- [Records from a collection]
________________
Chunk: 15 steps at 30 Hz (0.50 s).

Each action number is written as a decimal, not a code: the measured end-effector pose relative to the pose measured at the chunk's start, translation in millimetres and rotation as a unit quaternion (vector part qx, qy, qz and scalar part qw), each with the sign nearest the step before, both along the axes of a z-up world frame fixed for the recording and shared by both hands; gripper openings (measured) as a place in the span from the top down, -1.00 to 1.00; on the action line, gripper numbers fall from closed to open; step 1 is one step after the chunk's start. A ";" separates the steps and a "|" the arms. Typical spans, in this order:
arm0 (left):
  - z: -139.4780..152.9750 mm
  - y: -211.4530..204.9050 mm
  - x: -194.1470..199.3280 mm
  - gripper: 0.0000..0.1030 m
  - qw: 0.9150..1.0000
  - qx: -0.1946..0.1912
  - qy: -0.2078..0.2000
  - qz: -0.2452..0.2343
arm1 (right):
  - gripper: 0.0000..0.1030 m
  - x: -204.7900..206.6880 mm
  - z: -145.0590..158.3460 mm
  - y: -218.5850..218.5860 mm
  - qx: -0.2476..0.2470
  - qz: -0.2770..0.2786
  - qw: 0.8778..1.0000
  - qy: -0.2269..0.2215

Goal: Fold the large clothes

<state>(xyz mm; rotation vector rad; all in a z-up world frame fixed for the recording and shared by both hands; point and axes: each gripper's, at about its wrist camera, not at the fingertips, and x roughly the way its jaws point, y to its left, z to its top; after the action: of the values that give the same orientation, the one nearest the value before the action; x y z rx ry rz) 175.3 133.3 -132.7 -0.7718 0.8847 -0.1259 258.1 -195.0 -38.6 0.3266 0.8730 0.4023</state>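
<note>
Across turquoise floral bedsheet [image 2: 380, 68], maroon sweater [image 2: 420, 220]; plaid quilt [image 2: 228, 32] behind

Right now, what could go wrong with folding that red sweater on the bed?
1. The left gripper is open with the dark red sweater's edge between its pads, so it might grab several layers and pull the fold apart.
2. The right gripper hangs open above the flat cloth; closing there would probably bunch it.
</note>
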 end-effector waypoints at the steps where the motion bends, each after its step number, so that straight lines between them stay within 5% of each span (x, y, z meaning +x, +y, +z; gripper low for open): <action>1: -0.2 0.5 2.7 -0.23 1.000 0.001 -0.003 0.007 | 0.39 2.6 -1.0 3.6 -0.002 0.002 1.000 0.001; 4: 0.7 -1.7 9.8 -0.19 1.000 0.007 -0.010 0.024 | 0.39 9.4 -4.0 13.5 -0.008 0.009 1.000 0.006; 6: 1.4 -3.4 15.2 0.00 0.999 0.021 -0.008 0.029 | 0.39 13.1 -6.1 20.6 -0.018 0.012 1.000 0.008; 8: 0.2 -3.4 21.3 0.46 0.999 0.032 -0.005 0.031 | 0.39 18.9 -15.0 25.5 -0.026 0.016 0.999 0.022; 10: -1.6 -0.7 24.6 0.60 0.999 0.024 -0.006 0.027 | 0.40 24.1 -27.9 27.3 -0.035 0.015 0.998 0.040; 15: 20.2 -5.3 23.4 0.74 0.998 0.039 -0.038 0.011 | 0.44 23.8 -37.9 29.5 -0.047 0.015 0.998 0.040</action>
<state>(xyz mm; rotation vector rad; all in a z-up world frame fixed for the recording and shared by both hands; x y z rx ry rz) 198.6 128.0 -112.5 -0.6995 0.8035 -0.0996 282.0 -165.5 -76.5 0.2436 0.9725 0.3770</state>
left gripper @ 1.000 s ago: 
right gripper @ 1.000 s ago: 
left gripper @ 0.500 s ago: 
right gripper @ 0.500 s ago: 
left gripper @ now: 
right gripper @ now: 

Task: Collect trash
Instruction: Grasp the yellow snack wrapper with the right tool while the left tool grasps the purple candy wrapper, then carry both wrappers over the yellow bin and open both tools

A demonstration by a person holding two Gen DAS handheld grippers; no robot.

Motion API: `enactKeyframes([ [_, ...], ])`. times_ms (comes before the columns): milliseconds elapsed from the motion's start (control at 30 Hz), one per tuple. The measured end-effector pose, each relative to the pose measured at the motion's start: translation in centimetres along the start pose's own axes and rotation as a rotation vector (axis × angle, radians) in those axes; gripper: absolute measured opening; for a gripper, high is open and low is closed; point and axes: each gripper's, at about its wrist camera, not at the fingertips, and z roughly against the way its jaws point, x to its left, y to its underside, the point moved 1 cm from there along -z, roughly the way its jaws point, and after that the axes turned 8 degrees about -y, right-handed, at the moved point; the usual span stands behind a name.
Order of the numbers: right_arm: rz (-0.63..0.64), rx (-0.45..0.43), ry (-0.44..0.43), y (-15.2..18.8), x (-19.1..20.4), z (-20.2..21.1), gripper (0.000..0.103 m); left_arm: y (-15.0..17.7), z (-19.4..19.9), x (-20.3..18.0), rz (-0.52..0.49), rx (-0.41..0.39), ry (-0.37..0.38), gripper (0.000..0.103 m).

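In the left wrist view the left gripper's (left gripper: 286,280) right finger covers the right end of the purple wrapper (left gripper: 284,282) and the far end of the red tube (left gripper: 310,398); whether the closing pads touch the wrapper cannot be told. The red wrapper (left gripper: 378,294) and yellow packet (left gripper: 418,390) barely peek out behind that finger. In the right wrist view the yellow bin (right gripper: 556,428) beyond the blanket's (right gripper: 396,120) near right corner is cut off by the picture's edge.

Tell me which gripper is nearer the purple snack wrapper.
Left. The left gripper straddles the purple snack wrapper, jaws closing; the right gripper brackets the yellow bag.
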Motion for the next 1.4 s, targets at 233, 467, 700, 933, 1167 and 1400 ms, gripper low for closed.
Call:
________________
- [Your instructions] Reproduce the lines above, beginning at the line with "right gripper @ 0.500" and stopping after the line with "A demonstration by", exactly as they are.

- [Response to this task]
right gripper @ 0.500 s ago: 
left gripper @ now: 
right gripper @ now: 

Task: Collect trash
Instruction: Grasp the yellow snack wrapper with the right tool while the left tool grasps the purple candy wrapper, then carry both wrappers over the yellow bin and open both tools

A demonstration by a person holding two Gen DAS handheld grippers; no robot.

This concludes the answer.